Yvelisse Prats-Ramírez de Pérez
Lo afirmó el padre Avelino Fernández, el “cura del diablo” como lo apodaron cuando su santidad batalladora retaba por la televisión a las malas conciencias. Freddy Beras Goico le enseñó que “los pobres de esta isla tienen rostro”.
Esa frase del padre Avelino define el altruismo de Freddy, la profundidad del Nuevo Evangelio que se proclama desde Medellín y Puebla: para ver a Cristo no hay que mirar al cielo, sino a los rostros sufrientes que nos rodean.
Eso hizo Freddy Beras Goico entre risas, rabietas y lágrimas, en público y en privado. En programas de televisión, en sus fundaciones, sobre todo en la solidaridad sin estridencias de su mano derecha que daba sin que lo supiera su izquierda.
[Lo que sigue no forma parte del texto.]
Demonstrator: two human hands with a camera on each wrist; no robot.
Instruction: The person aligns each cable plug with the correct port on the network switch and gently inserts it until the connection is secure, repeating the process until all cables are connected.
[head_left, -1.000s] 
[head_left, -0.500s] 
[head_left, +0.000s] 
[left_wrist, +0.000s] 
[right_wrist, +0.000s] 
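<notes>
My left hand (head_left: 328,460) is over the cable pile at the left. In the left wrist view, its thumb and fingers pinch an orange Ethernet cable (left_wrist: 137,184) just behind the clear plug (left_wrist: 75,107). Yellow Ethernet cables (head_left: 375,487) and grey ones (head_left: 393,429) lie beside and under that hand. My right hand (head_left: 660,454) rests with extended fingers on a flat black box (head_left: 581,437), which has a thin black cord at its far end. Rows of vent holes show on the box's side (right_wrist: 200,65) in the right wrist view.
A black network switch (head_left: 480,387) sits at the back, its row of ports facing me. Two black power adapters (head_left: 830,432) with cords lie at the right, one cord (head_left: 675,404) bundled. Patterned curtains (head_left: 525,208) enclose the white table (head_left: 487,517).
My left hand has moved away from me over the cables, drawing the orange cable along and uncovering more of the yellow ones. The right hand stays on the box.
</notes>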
Para él, los pobres tenían rostro, crispado de hambres, de desencantos, de preguntas no contestadas. No se conformó con declamatorias retóricas hechas desde lejos, como con cierto asco, sobre la pobreza: Freddy se acercó a los pobres con caras, con cuerpos, con nombres, con necesidades concretas, y les ofreció no solo ayudas materiales, sino la alegría, esa que parece reservada a los que pueden comprarla en este país de infinitas desigualdades.
No se esforzó demasiado para hacer lo que hacía, para fundar y echar hacia adelante las Fundaciones Corazones Unidos y El Gordo de la Semana, para recibir de tú a tú a la señora del Sur Profundo que iba a pedirle una beca para el hijo inteligente, o a la familia que en pleno acudía a solicitar una válvula para el corazón cansado del abuelo. Freddy era rico, aunque en su hogar paterno no hubo nunca fortuna: su riqueza era el enorme caudal de generosidad, de alterocentrismo y sociabilidad que Dios depositó en su corazón antes de venir al mundo cuando era, como dice el salmista, “un nombre escrito en la palma de la mano del Padre”.
Freddy Beras Goico.
Como tenía ese tesoro, y disfrutaba con ser como era, supo que Dios no quería que lo derramara solo sobre su familia adorada, sino que lo compartiera, como Jesús sus milagros.
Así lo hizo, repartiendo panes y peces propios, y los ajenos, que solicitaba con ética exigencia, que se elevaba con enojo cuando no recibía pronta y buena respuesta. Su ímpetu barría los obstáculos, los denunciaba y desafiaba con el mismo coraje con el que se sumó en 1965 a la guerra de abril, en defensa de la patria.
Para Freddy, la patria también tenía rostro, el de su gente, humanizando el culto al himno y a la bandera como lo hace Cepal, en el claro y desafiante concepto de “cohesión social”.
No puede sentirse mucho amor por la patria cuando se sufren los rigores de la marginación y la exclusión; no se puede reducir a unos compases o a unos colores flotantes la pertenencia y la identidad.
Por eso Freddy Beras reclamaba a los gobiernos de turno políticas públicas de acento cristiano y social, que abrieran oportunidades a los pobres, salud, educación, empleo decente y vivienda digna.
Solo así, él lo supo y yo también lo creo, esos pobres escucharán el himno como canción de cuna de una madre amorosa, y los niños pobres se emocionarán de verdad al enhestar la bandera en la escuelita pública con el ánimo en alto y las barriguitas llenas.
Freddy pedía, en nombre de la paz, la democracia y la convivencia, que en las esquinas de nuestros barrios cada vez más violentos, hubiese una cancha para reemplazar una banca de apuestas o un minimarket de droga; que el horror debajo del puente Juan Bosch se transformara en un mundo habitable con casitas pulcras, en las que el arroz con habichuelas se comiera sin odio y sin miedo.
Porque conocía el rostro de los pobres, Freddy se lo mostraba tercamente a los que se aíslan en las villas magníficas que nos reveló Nuria. Lo hacía como una bofetada, también con la esperanza que nunca perdió de que las cosas cambiaran, si las conciencias despertaban.
Mario, mis hijos y yo le quisimos muchísimo, nos dolió su muerte como a aquel pobre transeúnte cotidiano que lo expresó con lágrimas: nos deja huérfanos de bondad y de alegría, cuando más lo necesitábamos, en medio del cólera que llegó, y de la inseguridad y la inequidad que se quedaron pese a tantas promesas.
Pero como dijo Cecilia García, Freddy no puede irse, no dejaremos que se vaya.
Él, para quien los pobres tenían rostro, nos seguirá enseñando desde el cielo a amarlos, a servirles y a respetarlos.
Entre severidades, ternuras y carcajadas.